<<<<
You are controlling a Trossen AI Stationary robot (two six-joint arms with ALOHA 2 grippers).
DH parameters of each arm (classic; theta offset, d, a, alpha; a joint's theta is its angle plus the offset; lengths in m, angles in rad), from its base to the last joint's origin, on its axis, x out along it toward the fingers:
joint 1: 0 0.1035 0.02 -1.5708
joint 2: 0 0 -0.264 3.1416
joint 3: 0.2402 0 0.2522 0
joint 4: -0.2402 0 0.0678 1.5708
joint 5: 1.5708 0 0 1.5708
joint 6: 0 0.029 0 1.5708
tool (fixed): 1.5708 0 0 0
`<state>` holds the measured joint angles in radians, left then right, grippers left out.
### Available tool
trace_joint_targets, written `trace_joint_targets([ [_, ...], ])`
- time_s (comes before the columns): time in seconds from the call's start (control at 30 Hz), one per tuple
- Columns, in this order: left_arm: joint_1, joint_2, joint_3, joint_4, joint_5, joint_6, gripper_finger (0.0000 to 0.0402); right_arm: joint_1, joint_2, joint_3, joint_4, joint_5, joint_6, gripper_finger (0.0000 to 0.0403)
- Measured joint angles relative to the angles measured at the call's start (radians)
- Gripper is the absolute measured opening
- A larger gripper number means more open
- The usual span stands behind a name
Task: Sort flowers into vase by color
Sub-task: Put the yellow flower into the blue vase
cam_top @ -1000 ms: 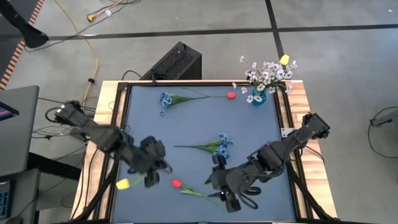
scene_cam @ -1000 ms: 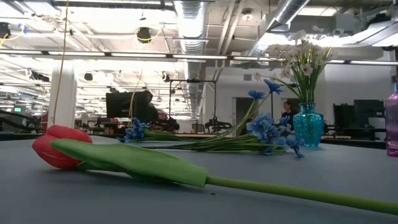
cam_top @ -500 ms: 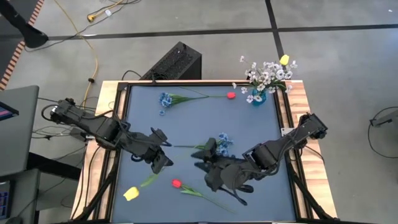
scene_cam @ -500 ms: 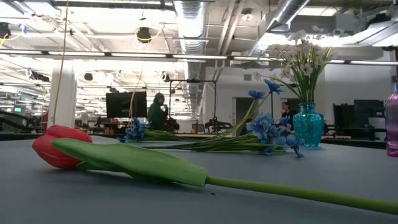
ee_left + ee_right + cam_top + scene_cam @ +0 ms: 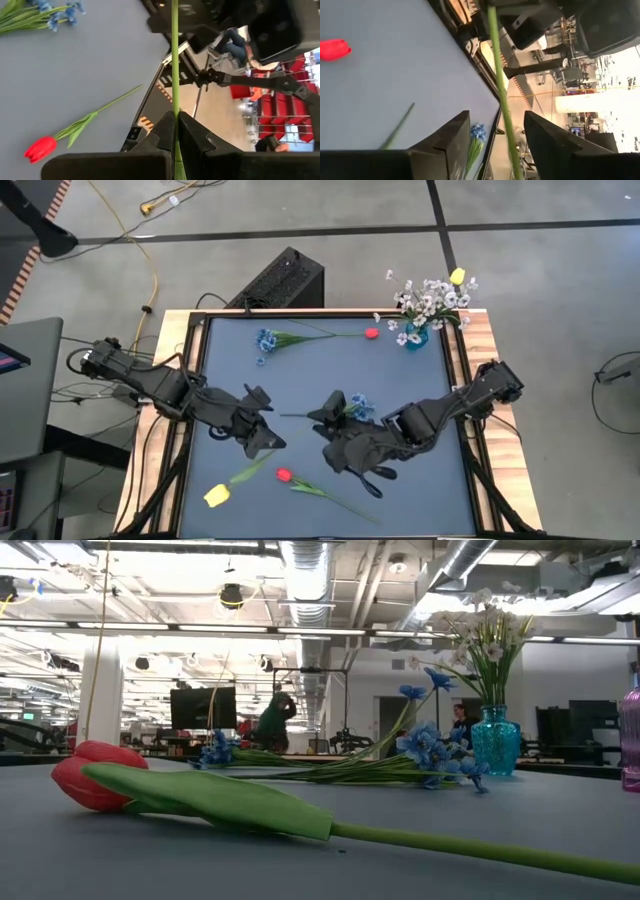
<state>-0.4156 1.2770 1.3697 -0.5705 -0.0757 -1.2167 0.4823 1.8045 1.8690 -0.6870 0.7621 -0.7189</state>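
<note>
**Q:** What fills the high view?

**A:** The table (image 5: 400, 370), a grey-blue mat in a wooden frame, with both arms reaching towards its middle. At its far right corner is a teal vase (image 5: 495, 745) of white flowers (image 5: 430, 298).

**Q:** And the grippers?

**A:** The left gripper (image 5: 176, 117), left of centre, has its fingers pinched tight on the thin green stem of the yellow flower (image 5: 215, 495), whose bud lies towards the near left corner. The right gripper (image 5: 495, 125) is at mid-table, by a blue flower (image 5: 358, 408). Its fingers stand apart with a green stem (image 5: 501, 100) running between them, touching neither. Its flower cannot be told.

**Q:** The remaining flowers?

**A:** A red flower (image 5: 95, 775) lies near the front edge. Another blue flower (image 5: 266, 340) and a red bud (image 5: 371, 333) lie near the far edge.
</note>
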Motion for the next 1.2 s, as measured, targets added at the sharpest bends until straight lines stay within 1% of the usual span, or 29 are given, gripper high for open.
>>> trace_joint_targets([
  [0.1, 0.002, 0.0, 0.0, 0.002, 0.005, 0.005, 0.0, -0.001, 0.0, 0.0, -0.01, 0.003, 0.0, 0.0186],
  [0.37, 0.002, 0.0, 0.0, -0.017, 0.009, 0.009, 0.0, 0.005, 0.0, 0.0, -0.01, 0.008, -0.075, 0.0071],
  [0.5, 0.001, 0.0, 0.0, -0.016, 0.008, 0.025, 0.0, 0.01, 0.0, 0.0, -0.013, 0.003, -0.076, 0.0028],
  [0.6, 0.002, 0.0, 0.0, -0.016, 0.007, 0.076, 0.0001, 0.016, 0.0, 0.0, -0.026, 0.0, -0.072, 0.0027],
  [0.67, 0.002, 0.001, 0.0, -0.014, 0.007, 0.138, 0.0008, 0.016, 0.0, 0.0, -0.03, -0.001, -0.027, 0.0027],
  [0.73, 0.001, 0.001, 0.0, 0.001, 0.004, 0.221, 0.0022, 0.016, 0.0, 0.0, -0.051, -0.012, 0.047, 0.0027],
  [0.83, 0.002, -0.003, 0.0, 0.016, -0.009, 0.292, 0.0055, 0.016, 0.0, 0.0, -0.108, -0.072, 0.152, 0.0027],
  [0.97, 0.006, -0.024, 0.0, 0.036, -0.077, 0.395, 0.0108, 0.017, 0.001, 0.0, -0.173, -0.199, 0.297, 0.0027],
  [1.07, 0.025, -0.054, 0.0, 0.047, -0.106, 0.496, 0.0142, 0.017, 0.0, 0.0, -0.176, -0.305, 0.421, 0.0027],
  [1.13, 0.038, -0.08, 0.0, 0.047, -0.14, 0.549, 0.0156, 0.02, -0.007, 0.0, -0.166, -0.378, 0.48, 0.0027],
  [1.2, 0.04, -0.111, 0.0, 0.049, -0.211, 0.632, 0.0162, 0.022, -0.025, -0.002, -0.143, -0.44, 0.511, 0.0027],
])
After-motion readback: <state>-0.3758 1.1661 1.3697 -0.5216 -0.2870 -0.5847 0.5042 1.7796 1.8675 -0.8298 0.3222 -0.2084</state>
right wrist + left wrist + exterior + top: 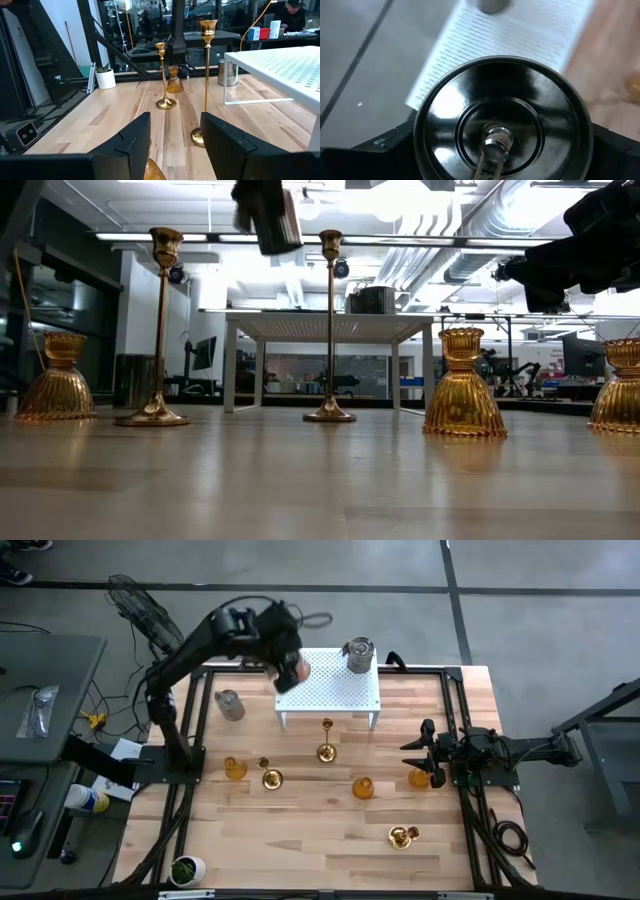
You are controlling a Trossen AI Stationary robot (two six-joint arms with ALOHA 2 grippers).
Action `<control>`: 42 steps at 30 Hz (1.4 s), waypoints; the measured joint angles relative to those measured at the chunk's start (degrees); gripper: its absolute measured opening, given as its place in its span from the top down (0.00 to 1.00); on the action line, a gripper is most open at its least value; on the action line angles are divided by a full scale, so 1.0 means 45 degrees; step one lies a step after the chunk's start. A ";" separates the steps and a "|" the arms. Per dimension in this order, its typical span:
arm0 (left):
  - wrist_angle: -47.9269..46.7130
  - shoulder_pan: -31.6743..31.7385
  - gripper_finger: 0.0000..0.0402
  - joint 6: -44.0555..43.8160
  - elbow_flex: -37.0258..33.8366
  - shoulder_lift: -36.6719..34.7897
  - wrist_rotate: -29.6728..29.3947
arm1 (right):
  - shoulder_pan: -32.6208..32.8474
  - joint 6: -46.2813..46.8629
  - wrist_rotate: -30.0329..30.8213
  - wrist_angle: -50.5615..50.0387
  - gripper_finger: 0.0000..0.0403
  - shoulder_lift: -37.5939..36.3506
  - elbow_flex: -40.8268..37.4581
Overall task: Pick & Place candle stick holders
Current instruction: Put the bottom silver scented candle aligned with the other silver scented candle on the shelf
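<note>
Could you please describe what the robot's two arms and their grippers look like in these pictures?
Both arms are dark, near-black, jointed tubes with bulky housings. The left arm carries a looping black cable near its wrist. The right arm is slimmer, with a black cable coiled by its base. The right gripper has two broad, flat, matte black fingers with angular edges.

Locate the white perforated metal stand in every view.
High view: white perforated metal stand at the table's far middle.
Low view: centre background, seen edge-on on its legs.
Left wrist view: upper part, a white dotted sheet.
Right wrist view: right edge.
Shared landmark: tall slim gold candlestick in front of it; absent from the left wrist view.
</note>
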 joint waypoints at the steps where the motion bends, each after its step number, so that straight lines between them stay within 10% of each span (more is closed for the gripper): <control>1: 0.0274 0.0304 0.11 0.0159 0.0000 0.0112 0.0013 | -0.0002 0.0000 0.0000 0.0000 0.59 0.0000 0.0000; 42: 0.4084 0.1589 0.11 -0.2566 0.0000 0.3474 0.0455 | -0.0004 0.0000 0.0000 0.0000 0.59 0.0000 0.0000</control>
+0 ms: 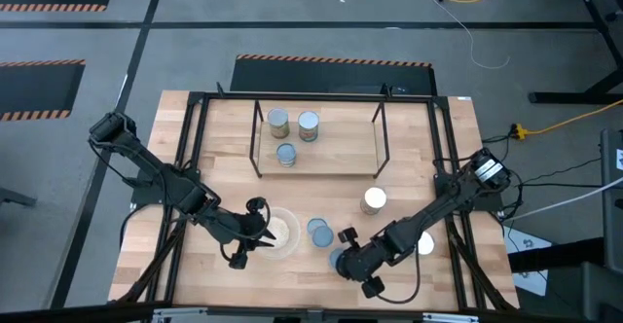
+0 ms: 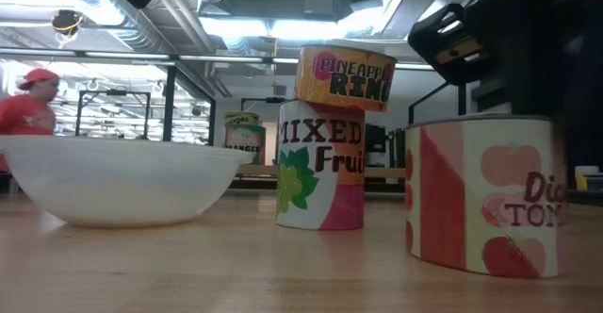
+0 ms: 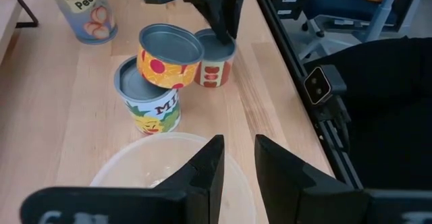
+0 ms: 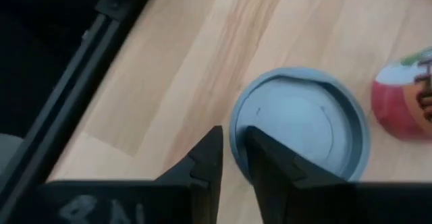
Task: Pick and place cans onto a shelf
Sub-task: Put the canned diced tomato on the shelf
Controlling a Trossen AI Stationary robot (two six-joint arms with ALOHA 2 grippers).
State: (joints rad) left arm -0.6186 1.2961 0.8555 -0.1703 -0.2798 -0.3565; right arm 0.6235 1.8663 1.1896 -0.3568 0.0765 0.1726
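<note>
Three cans (image 1: 286, 154) stand on the wood shelf (image 1: 336, 153) at the far middle. Near the front, a pineapple can (image 3: 169, 55) sits tilted on top of a mixed-fruit can (image 3: 150, 109). A tomato can (image 3: 214, 69) stands on the table right beside them. My right gripper (image 4: 233, 153) hangs just over the tomato can's grey top (image 4: 300, 126), its fingers a narrow gap apart over the rim. My left gripper (image 3: 238, 163) hovers over the white bowl (image 3: 155, 166), narrowly open and with nothing between its fingers. A peaches can (image 3: 84, 8) stands farther back. My right gripper comes slanting down from above at the tomato can's rim (image 4: 237, 133). One finger (image 4: 277, 166) is over the lid and the other is outside the wall. I cannot tell whether either finger touches the can, which stands upright on the table.
Black frame rails (image 1: 453, 167) run along the table's left and right sides. A round white top (image 1: 424, 243) shows beside my right arm. The shelf has bare wood on its right half. A person in red (image 2: 28, 106) is in the room beyond the table.
</note>
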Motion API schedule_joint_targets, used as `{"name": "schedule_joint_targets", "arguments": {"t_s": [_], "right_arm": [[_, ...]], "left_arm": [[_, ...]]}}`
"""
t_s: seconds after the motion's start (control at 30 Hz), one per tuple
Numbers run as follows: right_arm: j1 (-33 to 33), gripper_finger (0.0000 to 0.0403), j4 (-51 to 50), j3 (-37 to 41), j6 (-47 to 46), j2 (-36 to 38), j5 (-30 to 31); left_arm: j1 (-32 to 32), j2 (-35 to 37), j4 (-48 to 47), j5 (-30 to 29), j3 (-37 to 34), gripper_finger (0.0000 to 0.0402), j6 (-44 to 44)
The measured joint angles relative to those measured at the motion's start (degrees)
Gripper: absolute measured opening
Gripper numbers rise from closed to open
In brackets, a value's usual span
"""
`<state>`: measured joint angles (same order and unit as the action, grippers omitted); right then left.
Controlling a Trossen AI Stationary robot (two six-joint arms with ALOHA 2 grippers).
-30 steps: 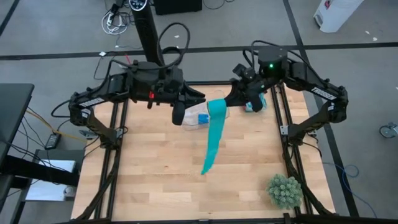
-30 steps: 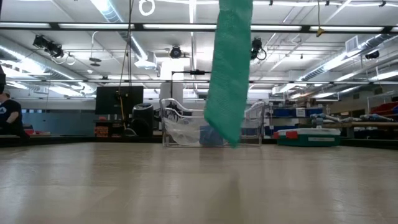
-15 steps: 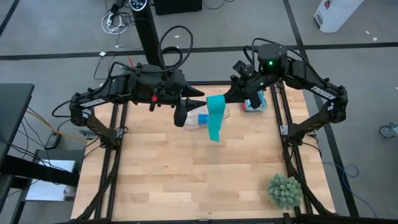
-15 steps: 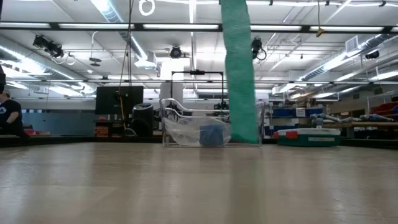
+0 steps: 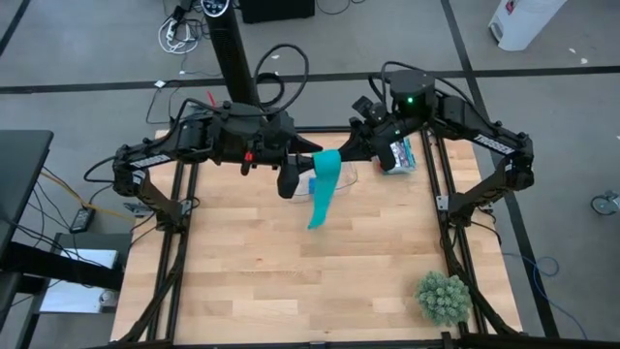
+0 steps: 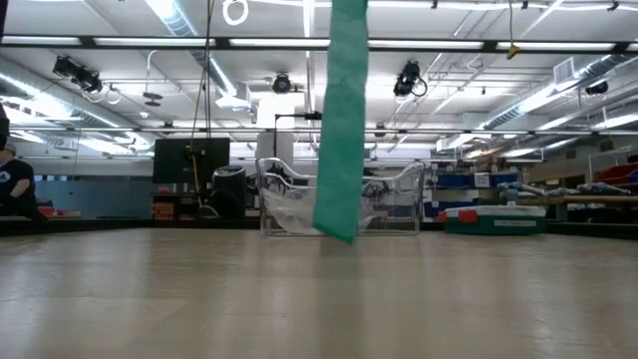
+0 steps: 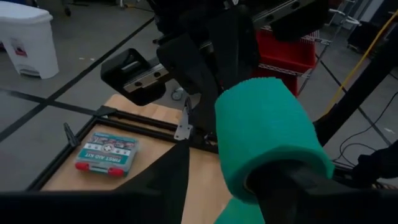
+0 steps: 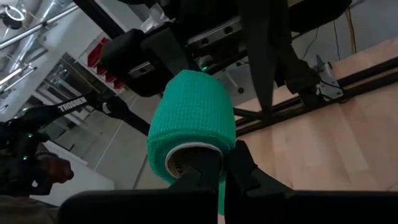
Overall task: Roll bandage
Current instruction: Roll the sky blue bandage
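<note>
The teal bandage is a partly wound roll (image 5: 327,163) held high over the table's far middle. Its loose tail (image 6: 339,130) hangs straight down, and the free end (image 5: 314,221) seems to hang clear of the wood. My right gripper (image 8: 221,171) comes from the right and is shut on the roll (image 8: 193,118). My left gripper (image 5: 300,173) faces it from the left, open. In the left wrist view one finger (image 7: 168,180) stands apart from the roll (image 7: 267,130) and the other (image 7: 298,186) is in front of the roll's near end. My right gripper holds the roll at its open end (image 8: 186,158). One finger (image 8: 202,171) lies over the pale core and the other (image 8: 244,169) outside the wound layers, pinching the wall. It comes about level from the table's right. The roll is lifted clear, its tail hanging slack below. My left gripper has one finger against or just before the roll's other end (image 7: 273,174); I cannot tell whether it touches.
A clear plastic bin (image 6: 399,199) stands at the far middle, below the grippers. A first-aid box (image 5: 397,155) lies at the far right and a green spiky ball (image 5: 444,296) at the near right corner. A person (image 6: 12,179) is in the room behind.
The hanging tail has swung while the roll stayed high between the grippers. Its free end went from pointing toward the near edge back under the roll, first a little right, then left. Both arms have kept almost still.
</note>
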<state>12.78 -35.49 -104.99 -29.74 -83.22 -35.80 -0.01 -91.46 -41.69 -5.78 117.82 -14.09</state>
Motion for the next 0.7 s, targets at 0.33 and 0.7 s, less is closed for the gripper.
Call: {"name": "schedule_joint_targets", "arguments": {"t_s": [0.33,0.7], "right_arm": [[0.2,0.0050,1.0,0.0,1.0,0.3,0.2],[3.1,0.0089,-5.8,0.0,3.4,7.0,2.8]], "left_arm": [[0.0,0.0,0.8,0.4,0.0,0.0018,-1.4],[1.2,0.0,-0.4,-0.7,2.8,0.0022,-1.7]]}}
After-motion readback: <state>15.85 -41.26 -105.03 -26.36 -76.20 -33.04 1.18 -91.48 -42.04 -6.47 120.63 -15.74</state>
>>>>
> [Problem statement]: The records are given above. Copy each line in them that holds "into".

> [Response]:
Task: Sort flowers into vase by color
Sub-task: Put the yellow flower into the blue vase

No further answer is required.